### What needs to be done
Return the data below unaltered, but strip out the pictures.
┌─ Listed entries
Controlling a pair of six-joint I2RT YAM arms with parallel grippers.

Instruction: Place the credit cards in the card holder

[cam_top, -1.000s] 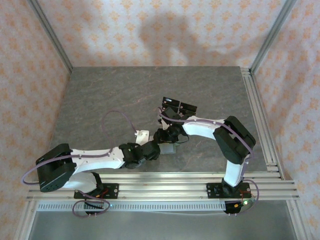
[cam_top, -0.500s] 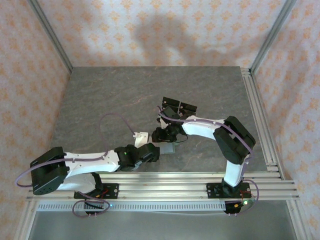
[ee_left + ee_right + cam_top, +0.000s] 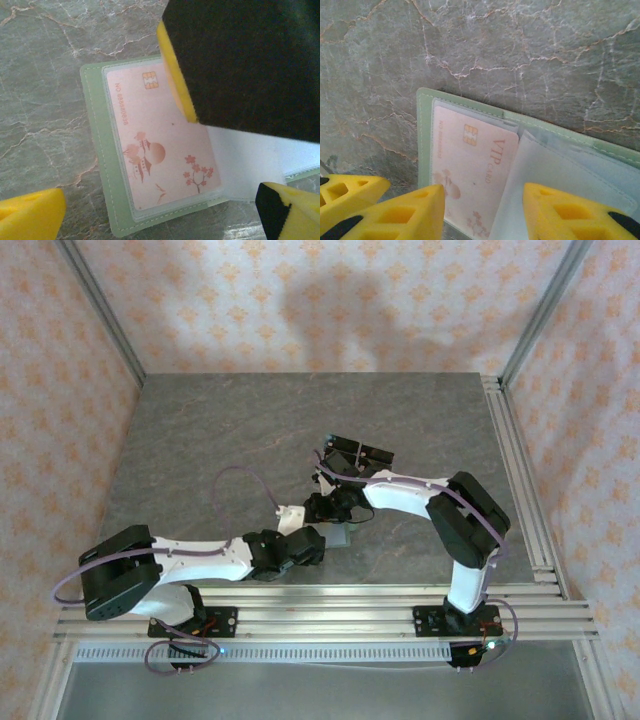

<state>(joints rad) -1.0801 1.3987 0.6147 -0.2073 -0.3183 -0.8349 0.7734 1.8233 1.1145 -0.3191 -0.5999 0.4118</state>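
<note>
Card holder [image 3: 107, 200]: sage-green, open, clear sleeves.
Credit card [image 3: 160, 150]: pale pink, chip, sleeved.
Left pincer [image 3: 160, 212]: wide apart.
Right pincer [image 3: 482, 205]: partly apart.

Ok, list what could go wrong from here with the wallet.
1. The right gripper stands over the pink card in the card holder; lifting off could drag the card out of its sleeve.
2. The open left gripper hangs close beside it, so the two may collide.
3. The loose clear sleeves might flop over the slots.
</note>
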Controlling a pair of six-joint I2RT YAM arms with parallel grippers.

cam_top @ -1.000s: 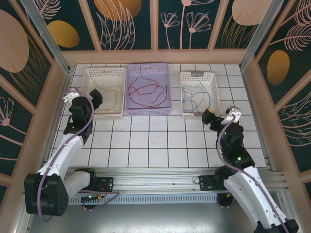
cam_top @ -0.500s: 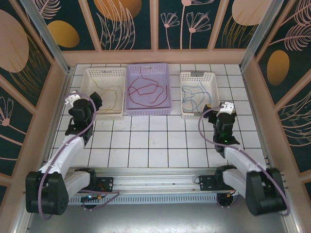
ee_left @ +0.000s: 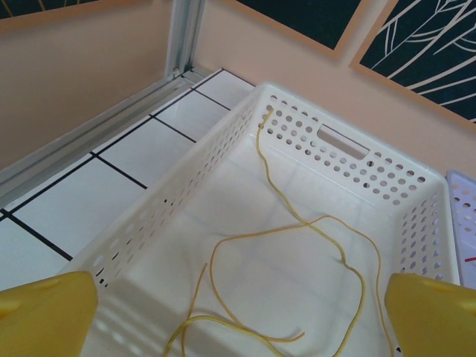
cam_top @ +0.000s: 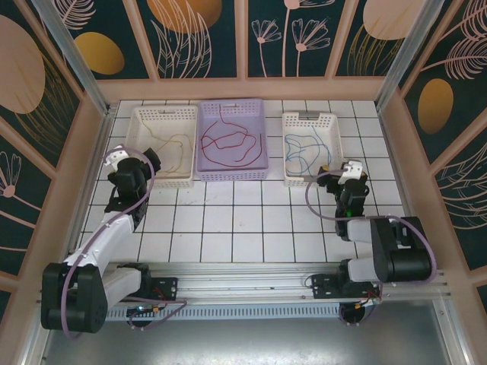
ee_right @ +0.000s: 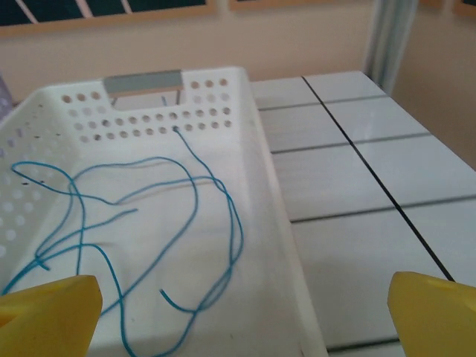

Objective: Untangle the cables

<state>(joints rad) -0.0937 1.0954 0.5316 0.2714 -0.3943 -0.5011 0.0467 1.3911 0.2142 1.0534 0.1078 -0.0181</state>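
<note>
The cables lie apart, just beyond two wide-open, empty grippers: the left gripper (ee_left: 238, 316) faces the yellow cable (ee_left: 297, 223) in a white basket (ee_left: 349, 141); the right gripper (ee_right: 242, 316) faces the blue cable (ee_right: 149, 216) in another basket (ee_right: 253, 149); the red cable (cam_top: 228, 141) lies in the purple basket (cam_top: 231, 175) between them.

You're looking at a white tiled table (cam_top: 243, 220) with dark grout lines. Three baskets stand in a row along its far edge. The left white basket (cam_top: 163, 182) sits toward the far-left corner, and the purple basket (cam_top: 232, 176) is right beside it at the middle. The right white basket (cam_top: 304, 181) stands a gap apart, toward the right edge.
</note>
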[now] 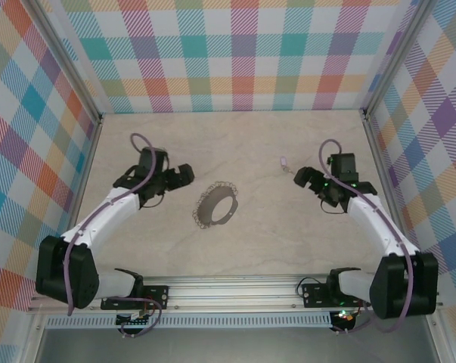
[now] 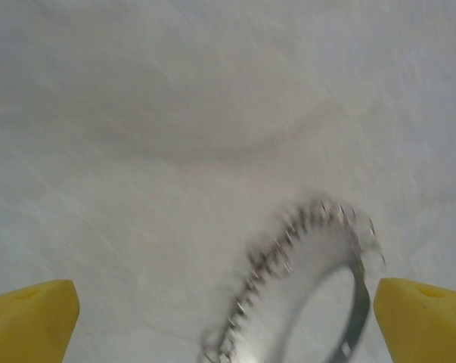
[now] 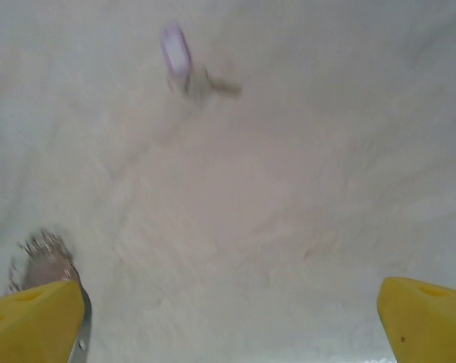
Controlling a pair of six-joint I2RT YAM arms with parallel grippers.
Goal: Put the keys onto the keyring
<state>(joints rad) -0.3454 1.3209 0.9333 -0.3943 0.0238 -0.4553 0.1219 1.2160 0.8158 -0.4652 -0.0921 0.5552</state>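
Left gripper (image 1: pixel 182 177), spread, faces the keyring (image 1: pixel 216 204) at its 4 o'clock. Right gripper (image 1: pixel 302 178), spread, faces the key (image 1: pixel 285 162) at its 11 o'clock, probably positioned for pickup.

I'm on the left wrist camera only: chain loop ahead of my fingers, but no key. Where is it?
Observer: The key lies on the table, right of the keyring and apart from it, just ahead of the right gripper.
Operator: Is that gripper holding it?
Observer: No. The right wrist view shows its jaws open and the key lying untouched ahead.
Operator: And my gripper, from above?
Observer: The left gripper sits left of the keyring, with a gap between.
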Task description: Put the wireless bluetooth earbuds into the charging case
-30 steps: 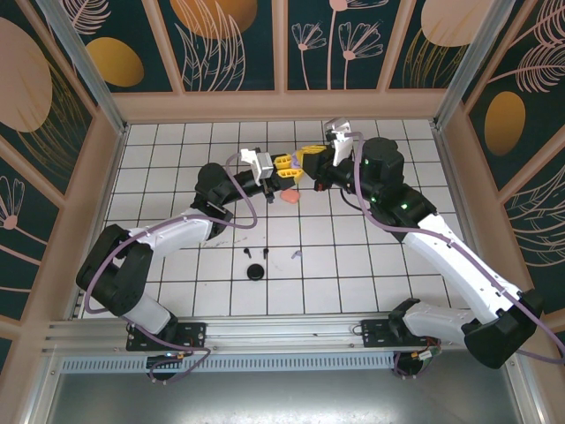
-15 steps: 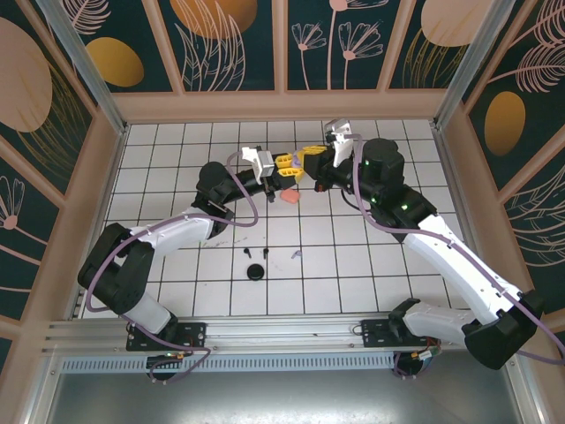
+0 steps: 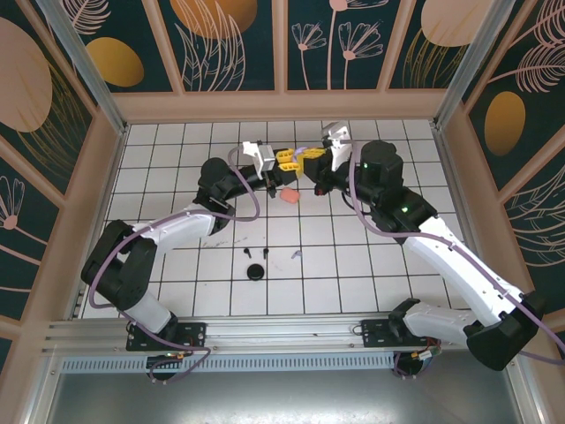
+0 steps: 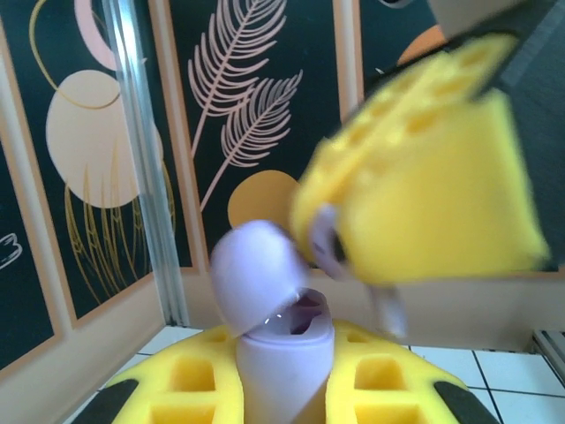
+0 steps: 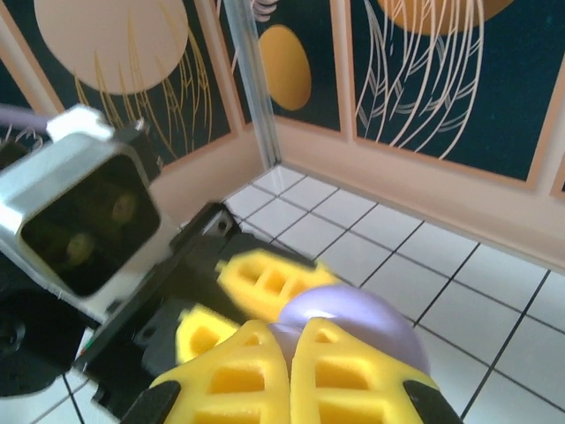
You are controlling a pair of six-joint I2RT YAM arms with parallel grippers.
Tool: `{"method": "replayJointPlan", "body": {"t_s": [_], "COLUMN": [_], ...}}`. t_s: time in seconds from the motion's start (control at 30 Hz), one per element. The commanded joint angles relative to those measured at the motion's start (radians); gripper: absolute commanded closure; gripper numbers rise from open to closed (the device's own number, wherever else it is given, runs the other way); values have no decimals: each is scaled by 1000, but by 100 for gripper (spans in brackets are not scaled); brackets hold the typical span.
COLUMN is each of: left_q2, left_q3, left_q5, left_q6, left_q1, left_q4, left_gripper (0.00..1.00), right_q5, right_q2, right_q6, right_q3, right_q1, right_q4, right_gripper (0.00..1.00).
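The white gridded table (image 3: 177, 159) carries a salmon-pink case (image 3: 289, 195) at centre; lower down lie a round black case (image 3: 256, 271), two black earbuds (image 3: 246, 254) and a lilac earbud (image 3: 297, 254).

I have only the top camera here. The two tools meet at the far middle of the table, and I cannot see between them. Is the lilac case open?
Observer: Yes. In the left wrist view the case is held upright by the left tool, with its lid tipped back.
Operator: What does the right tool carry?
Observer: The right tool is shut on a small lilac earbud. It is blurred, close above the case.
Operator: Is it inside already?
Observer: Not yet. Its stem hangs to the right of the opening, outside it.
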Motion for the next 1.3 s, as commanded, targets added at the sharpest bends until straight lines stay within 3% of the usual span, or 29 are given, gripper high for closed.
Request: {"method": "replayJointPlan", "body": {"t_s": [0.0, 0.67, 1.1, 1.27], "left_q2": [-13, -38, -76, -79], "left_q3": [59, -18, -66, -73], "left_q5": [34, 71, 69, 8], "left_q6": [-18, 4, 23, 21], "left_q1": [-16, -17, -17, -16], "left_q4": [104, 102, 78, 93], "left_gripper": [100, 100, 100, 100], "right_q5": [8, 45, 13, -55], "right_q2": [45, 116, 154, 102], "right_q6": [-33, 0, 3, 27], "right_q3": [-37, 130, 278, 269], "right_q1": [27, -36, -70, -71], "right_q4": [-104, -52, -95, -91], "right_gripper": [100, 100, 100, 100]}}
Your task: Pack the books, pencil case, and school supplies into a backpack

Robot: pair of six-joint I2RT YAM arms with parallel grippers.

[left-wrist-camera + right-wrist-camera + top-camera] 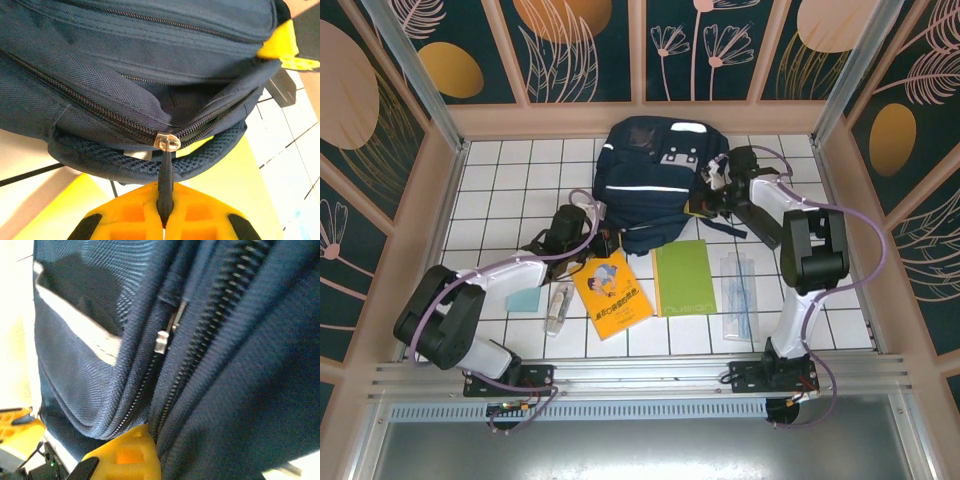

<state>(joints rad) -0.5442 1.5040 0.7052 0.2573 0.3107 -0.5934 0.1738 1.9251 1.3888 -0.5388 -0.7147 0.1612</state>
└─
### Solution for this problem
Controlling a pair of six-joint I2RT YAM arms with parallel grippers.

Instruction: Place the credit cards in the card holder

[cam_top, -1.000s] 
[cam_top, -0.500s] 
[ee_left + ee_right + cam_top, +0.000s] 

<state>(joints rad) -1.0801 1.3987 0.6147 -0.2073 -0.3183 -0.8349 0.7734 1.8233 1.1145 -0.3191 -0.5999 0.4118</state>
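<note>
Card holder [image 3: 107, 200]: sage-green, open, clear sleeves.
Credit card [image 3: 160, 150]: pale pink, chip, sleeved.
Left pincer [image 3: 160, 212]: wide apart.
Right pincer [image 3: 482, 205]: partly apart.

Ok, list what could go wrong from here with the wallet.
1. The right gripper stands over the pink card in the card holder; lifting off could drag the card out of its sleeve.
2. The open left gripper hangs close beside it, so the two may collide.
3. The loose clear sleeves might flop over the slots.
</note>
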Controlling a pair of six-joint I2RT YAM arms with parallel grippers.

cam_top @ -1.000s: 
cam_top @ -0.500s: 
ee_left @ +0.000s: 
cam_top @ +0.000s: 
ee_right @ +0.000s: 

Objective: Untangle the cables

<state>(joints rad) -0.0937 1.0954 0.5316 0.2714 -0.3943 -0.5011 0.0467 1.3911 0.2142 1.0534 0.1078 -0.0181</state>
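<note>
The cables lie apart, just beyond two wide-open, empty grippers: the left gripper (ee_left: 238, 316) faces the yellow cable (ee_left: 297, 223) in a white basket (ee_left: 349, 141); the right gripper (ee_right: 242, 316) faces the blue cable (ee_right: 149, 216) in another basket (ee_right: 253, 149); the red cable (cam_top: 228, 141) lies in the purple basket (cam_top: 231, 175) between them.

You're looking at a white tiled table (cam_top: 243, 220) with dark grout lines. Three baskets stand in a row along its far edge. The left white basket (cam_top: 163, 182) sits toward the far-left corner, and the purple basket (cam_top: 232, 176) is right beside it at the middle. The right white basket (cam_top: 304, 181) stands a gap apart, toward the right edge.
</note>
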[now] 
[now] 
[now] 
Controlling a pair of six-joint I2RT YAM arms with parallel grippers.
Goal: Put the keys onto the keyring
<state>(joints rad) -0.3454 1.3209 0.9333 -0.3943 0.0238 -0.4553 0.1219 1.2160 0.8158 -0.4652 -0.0921 0.5552</state>
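Left gripper (image 1: pixel 182 177), spread, faces the keyring (image 1: pixel 216 204) at its 4 o'clock. Right gripper (image 1: pixel 302 178), spread, faces the key (image 1: pixel 285 162) at its 11 o'clock, probably positioned for pickup.

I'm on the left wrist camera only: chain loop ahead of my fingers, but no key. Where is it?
Observer: The key lies on the table, right of the keyring and apart from it, just ahead of the right gripper.
Operator: Is that gripper holding it?
Observer: No. The right wrist view shows its jaws open and the key lying untouched ahead.
Operator: And my gripper, from above?
Observer: The left gripper sits left of the keyring, with a gap between.
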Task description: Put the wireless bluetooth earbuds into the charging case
-30 steps: 
-15 steps: 
+0 steps: 
+0 steps: 
+0 steps: 
You are controlling a pair of six-joint I2RT YAM arms with parallel grippers.
Tool: `{"method": "replayJointPlan", "body": {"t_s": [_], "COLUMN": [_], ...}}`. t_s: time in seconds from the motion's start (control at 30 Hz), one per element. The commanded joint angles relative to those measured at the motion's start (radians); gripper: absolute commanded closure; gripper numbers rise from open to closed (the device's own number, wherever else it is given, runs the other way); values have no decimals: each is scaled by 1000, but by 100 for gripper (spans in brackets are not scaled); brackets hold the typical span.
COLUMN is each of: left_q2, left_q3, left_q5, left_q6, left_q1, left_q4, left_gripper (0.00..1.00), right_q5, right_q2, right_q6, right_q3, right_q1, right_q4, right_gripper (0.00..1.00).
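The white gridded table (image 3: 177, 159) carries a salmon-pink case (image 3: 289, 195) at centre; lower down lie a round black case (image 3: 256, 271), two black earbuds (image 3: 246, 254) and a lilac earbud (image 3: 297, 254).

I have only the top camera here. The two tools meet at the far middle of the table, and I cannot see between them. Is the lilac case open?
Observer: Yes. In the left wrist view the case is held upright by the left tool, with its lid tipped back.
Operator: What does the right tool carry?
Observer: The right tool is shut on a small lilac earbud. It is blurred, close above the case.
Operator: Is it inside already?
Observer: Not yet. Its stem hangs to the right of the opening, outside it.
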Motion for the next 1.3 s, as commanded, targets added at the sharpest bends until straight lines stay within 3% of the usual span, or 29 are given, gripper high for closed.
Request: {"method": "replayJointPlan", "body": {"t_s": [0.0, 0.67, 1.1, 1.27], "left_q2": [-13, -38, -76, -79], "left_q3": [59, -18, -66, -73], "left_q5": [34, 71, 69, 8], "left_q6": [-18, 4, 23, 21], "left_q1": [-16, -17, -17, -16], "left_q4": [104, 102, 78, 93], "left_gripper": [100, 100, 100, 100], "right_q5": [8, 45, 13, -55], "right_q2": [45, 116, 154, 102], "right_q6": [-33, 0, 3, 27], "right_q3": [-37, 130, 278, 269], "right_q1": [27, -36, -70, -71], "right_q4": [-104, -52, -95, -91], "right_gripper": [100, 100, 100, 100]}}
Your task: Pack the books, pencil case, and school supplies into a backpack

Robot: pair of six-joint I2RT YAM arms with parallel grippers.

[left-wrist-camera + right-wrist-camera + top-camera] 

<state>(joints rad) -0.5442 1.5040 0.7052 0.2573 0.3107 -0.5934 0.1738 1.9251 1.3888 -0.5388 -0.7147 0.1612</state>

Work on the answer has been completed.